In the listing below, repeat exactly every line from the first through the line containing "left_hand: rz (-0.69", with nothing else.

**DATA PROVIDED:**
-.-.-

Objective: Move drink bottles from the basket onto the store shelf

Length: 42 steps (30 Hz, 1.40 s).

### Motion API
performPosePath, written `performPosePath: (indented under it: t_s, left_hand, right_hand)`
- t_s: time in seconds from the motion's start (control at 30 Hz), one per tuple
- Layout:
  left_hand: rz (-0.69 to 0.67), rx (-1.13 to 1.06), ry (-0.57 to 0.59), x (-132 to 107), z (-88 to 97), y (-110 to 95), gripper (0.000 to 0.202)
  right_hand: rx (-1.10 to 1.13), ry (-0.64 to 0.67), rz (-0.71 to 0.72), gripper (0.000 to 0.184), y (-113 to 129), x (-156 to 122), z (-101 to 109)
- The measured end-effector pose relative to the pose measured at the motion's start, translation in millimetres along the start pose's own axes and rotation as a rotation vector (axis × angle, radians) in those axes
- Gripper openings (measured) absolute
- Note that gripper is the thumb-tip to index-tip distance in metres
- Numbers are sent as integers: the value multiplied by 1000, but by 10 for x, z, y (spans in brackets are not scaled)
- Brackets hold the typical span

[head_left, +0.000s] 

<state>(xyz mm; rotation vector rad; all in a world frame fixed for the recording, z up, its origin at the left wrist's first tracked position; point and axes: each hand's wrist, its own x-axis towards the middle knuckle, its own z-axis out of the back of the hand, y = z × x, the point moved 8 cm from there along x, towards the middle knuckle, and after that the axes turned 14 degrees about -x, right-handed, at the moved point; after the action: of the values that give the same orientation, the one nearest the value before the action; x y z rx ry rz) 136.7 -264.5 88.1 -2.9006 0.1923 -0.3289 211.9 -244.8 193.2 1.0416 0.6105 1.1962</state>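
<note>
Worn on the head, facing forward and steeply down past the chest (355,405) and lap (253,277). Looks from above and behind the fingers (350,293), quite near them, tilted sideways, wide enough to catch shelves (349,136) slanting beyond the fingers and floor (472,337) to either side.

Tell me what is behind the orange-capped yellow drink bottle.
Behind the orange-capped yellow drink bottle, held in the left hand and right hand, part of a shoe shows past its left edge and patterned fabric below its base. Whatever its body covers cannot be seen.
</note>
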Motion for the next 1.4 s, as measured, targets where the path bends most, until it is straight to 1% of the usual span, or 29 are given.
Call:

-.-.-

**WORKED SOLUTION:**
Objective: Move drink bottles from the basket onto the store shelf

Length: 42 steps (30 Hz, 1.40 s).

### Motion API
performPosePath, written `performPosePath: (indented under it: t_s, left_hand, right_hand)`
- t_s: time in seconds from the motion's start (control at 30 Hz), one per tuple
- Layout:
  left_hand: rz (-0.69 to 0.67), rx (-1.13 to 1.06), ry (-0.57 to 0.59), x (-132 to 107), z (-88 to 97), y (-110 to 95), gripper (0.000 to 0.202)

With this, the answer is complete.